Accurate Problem description and algorithm selection suitable for problem data.
Sort disk files. A file contains a maximum of 10 million records. Each record is a 7-digit integer with no other related data. Each integer only appears once, it can only provide about 1 MB of memory. Because it is a real-time system, a response can be provided after a maximum of several minutes, and 10 seconds is an ideal running time.
Accurate Problem description:
Input: a file containing n positive integers. Each number is less than n, where n = 10 000. If two identical integers are displayed in the input file, the error is fatal. No other data is related to this integer.
Output: files output in ascending order
Constraints: About 1 MB of memory space is available, and there is sufficient disk space. It does not need to be optimized when the running time is less than 10 seconds.
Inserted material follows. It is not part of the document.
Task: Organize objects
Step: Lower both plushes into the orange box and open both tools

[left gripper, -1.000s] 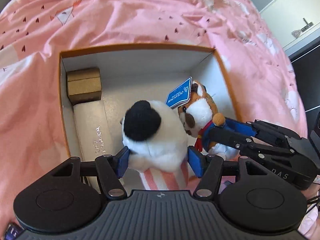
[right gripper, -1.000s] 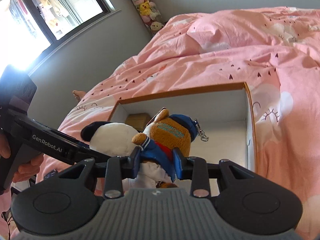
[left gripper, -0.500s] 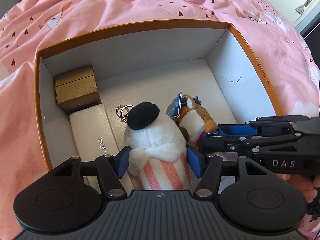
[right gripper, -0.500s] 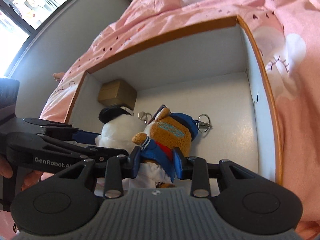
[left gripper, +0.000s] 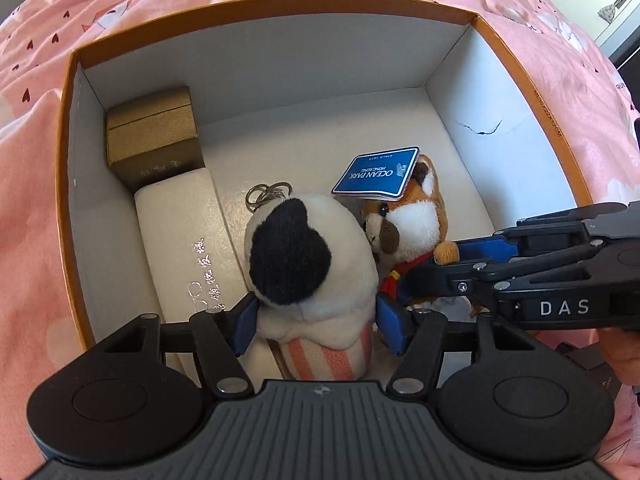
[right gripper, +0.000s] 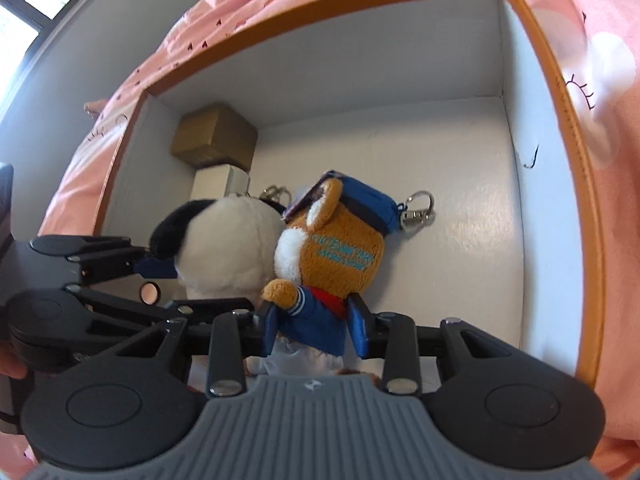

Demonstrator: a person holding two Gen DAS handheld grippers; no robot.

The bit vector can be used to represent an integer set. For example, an 8-bit long dimension vector {,} can represent a 1-8 Integer Set}
Therefore
1. initialize the bit vector to 0. 2. Read disk data. I value bit [I] = 1. 3. Scan the bit vector. if (bit [I] = 1) print I
Feasibility: 1 MB = 1024x1024 x 8bit = 8388608bit. Under the condition of about MB, all data can be expressed using the bit vector.
1 #include <stdio.h>
2 #define arrSpace 262144
3 int arr[arrSpace];
4 char fileName[20];
5
6 void init(){
7 int i;
8 for(i=0; i < arrSpace; i++){
9 arr[i] = 0;
10 }
11 }
12
13 int main(void){
14 int n;
15 int i,j;
16
17 scanf("%s",fileName);
18 FILE *in = fopen(fileName,"r");
19 FILE *out = fopen("outSort.txt","w");
20
21 while(fscanf(in, "%d", &n) != EOF){
22 arr[n/32] = arr[n/32] | (1<<(n%32));
23 }
24
25 for(i=0; i<arrSpace; i++){
26 for(j=0; j<32; j++){
27 if((arr[i] & (1<<j)) != 0){
28 fprintf(out,"%d\n",i * 32 + j);
29 }
30 }
31 }
32
33 fclose(in);
34 fclose(out);
35 }
The int type occupies 32 bits in C language, so the int array of 262144 length is 1 MB
Perform computation on the 32 operator and the remainder of the read data, for example, 60/32 = % 32 = 28, set the first bit of the array arr [1] to 1 (an int is 0-31bit)
Therefore, the integer 1 (int type) is shifted to 28 BITs and performs logical or operation with arr [1]. The corresponding bit can be set to 1.
At the end of the output, 1 is shifted to 0-31 places, and the logic and operation with arr are performed. If the result is 1, this integer exists in the data, output data to a file in the order of traversal to complete the task.